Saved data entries
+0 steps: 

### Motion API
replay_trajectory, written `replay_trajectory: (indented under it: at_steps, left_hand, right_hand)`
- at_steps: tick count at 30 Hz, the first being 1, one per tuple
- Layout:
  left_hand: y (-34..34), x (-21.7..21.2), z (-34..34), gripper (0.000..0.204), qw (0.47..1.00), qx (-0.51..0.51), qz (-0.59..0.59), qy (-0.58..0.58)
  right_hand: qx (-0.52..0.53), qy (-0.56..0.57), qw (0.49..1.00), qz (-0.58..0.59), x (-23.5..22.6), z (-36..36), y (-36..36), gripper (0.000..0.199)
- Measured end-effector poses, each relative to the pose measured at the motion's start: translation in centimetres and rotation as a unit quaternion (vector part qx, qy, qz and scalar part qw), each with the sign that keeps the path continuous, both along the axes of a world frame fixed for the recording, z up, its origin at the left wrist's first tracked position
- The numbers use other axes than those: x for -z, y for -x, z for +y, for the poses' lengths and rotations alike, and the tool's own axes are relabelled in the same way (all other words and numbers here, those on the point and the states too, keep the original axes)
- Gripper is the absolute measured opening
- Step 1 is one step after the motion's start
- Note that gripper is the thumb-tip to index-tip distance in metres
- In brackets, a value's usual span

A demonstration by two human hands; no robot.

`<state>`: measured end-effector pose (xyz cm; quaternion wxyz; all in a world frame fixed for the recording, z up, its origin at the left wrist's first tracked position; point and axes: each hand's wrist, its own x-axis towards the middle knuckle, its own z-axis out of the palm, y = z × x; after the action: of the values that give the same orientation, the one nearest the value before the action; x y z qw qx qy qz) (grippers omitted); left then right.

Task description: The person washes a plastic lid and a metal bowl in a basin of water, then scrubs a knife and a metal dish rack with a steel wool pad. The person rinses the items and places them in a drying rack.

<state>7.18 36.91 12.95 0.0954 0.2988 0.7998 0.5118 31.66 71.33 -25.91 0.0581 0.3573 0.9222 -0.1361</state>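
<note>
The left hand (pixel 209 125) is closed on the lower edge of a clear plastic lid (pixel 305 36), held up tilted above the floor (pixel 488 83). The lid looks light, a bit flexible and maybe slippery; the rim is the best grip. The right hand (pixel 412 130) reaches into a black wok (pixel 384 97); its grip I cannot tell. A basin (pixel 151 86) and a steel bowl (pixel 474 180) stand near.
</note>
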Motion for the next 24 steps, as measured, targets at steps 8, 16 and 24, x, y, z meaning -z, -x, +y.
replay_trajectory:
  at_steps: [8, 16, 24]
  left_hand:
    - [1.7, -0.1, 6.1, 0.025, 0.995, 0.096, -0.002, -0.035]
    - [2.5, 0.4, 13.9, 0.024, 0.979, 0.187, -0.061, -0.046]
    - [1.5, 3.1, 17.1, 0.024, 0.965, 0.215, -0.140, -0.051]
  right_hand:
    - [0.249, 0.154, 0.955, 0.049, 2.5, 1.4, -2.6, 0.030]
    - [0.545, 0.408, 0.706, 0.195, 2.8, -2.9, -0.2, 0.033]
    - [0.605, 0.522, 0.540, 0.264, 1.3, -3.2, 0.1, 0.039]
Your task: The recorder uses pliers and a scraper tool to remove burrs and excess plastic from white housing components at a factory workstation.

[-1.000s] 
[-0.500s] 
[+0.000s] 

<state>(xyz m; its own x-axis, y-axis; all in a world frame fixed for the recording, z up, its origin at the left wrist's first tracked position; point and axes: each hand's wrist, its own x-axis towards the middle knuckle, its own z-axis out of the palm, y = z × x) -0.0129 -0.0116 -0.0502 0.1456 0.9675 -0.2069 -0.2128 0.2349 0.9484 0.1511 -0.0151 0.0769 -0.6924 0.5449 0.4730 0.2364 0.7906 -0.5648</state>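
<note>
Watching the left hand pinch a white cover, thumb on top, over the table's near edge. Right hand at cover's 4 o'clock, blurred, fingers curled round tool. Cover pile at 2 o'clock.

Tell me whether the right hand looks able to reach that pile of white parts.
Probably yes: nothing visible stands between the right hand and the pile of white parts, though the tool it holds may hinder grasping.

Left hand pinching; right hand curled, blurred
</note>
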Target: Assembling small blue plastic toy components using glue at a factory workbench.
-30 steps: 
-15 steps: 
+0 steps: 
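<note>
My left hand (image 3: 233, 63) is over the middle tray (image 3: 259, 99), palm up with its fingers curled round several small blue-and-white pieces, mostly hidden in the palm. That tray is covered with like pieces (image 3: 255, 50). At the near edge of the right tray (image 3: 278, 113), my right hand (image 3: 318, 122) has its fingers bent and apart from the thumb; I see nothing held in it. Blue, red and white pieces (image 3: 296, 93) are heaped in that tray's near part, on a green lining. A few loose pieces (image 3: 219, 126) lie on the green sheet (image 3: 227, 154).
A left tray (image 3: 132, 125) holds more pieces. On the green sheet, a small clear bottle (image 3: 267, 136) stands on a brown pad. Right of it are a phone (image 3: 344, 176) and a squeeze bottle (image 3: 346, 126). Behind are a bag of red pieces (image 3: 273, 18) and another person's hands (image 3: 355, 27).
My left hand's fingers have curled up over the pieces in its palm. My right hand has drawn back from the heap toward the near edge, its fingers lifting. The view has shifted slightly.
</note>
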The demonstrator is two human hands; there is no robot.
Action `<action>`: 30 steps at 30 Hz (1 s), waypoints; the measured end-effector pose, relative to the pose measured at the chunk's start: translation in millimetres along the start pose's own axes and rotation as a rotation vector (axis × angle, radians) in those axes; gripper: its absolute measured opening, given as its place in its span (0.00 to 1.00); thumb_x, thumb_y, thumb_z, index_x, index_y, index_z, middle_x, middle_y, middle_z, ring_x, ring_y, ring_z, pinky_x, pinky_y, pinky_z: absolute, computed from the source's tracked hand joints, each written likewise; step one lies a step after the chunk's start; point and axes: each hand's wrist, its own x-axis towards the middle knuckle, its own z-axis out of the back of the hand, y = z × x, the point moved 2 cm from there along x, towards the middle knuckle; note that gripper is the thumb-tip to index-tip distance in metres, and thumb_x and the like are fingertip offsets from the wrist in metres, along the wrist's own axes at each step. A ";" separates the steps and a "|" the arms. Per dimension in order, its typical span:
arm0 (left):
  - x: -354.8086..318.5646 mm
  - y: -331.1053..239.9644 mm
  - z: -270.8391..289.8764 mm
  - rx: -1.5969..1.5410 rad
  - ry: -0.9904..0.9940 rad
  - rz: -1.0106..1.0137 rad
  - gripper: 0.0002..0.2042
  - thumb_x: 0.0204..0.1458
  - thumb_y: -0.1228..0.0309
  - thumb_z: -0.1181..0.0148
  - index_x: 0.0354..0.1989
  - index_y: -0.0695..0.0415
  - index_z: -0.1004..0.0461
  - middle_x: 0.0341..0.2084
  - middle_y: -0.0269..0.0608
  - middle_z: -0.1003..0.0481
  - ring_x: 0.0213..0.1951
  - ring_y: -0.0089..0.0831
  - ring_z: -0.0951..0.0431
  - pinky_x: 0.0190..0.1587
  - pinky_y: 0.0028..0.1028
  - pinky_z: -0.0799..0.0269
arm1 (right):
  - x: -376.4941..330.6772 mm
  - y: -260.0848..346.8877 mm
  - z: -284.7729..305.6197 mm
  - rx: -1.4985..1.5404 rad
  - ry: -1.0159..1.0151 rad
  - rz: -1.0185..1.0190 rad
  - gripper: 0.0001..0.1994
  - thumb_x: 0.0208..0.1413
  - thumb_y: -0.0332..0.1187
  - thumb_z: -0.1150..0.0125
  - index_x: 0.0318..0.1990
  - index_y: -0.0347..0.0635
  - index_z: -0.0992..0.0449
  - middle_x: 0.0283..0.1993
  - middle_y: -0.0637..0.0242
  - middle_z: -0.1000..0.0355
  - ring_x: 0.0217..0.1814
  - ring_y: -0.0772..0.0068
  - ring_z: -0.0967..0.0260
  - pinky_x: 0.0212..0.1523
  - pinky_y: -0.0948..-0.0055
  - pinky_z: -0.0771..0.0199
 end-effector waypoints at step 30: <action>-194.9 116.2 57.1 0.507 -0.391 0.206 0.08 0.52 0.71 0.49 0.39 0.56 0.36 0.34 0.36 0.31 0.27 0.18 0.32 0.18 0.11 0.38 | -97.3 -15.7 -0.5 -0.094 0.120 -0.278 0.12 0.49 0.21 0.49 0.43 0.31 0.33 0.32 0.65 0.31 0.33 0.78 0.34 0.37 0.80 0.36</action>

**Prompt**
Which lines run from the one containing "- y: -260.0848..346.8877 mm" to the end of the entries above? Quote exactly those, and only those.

**Output for this task**
  - y: -260.0848..346.8877 mm
  - z: -284.7729..305.6197 mm
  - rx: -1.4985..1.5404 rad
  - ry: -1.0159..1.0151 rad
  - rz: -1.0185..1.0190 rad
  - gripper: 0.0001..0.1994
  - thumb_x: 0.0208..0.1413
  - thumb_y: -0.0332..0.1187
  - thumb_z: -0.1150..0.0125
  - index_x: 0.0318..0.1990
  - index_y: -0.0347..0.0635
  - index_z: -0.0992..0.0449
  - middle_x: 0.0283..0.1993
  - middle_y: -0.0637..0.0242
  - middle_z: -0.1000..0.0355
  - ring_x: 0.0217..0.1814
  - ring_y: -0.0772..0.0068
  - ring_z: -0.0967..0.0260
  - pinky_x: 0.0212..0.1523
  - pinky_y: -0.0948..-0.0055
  - pinky_z: -0.0771..0.0199
 end-effector waypoints at step 30: <action>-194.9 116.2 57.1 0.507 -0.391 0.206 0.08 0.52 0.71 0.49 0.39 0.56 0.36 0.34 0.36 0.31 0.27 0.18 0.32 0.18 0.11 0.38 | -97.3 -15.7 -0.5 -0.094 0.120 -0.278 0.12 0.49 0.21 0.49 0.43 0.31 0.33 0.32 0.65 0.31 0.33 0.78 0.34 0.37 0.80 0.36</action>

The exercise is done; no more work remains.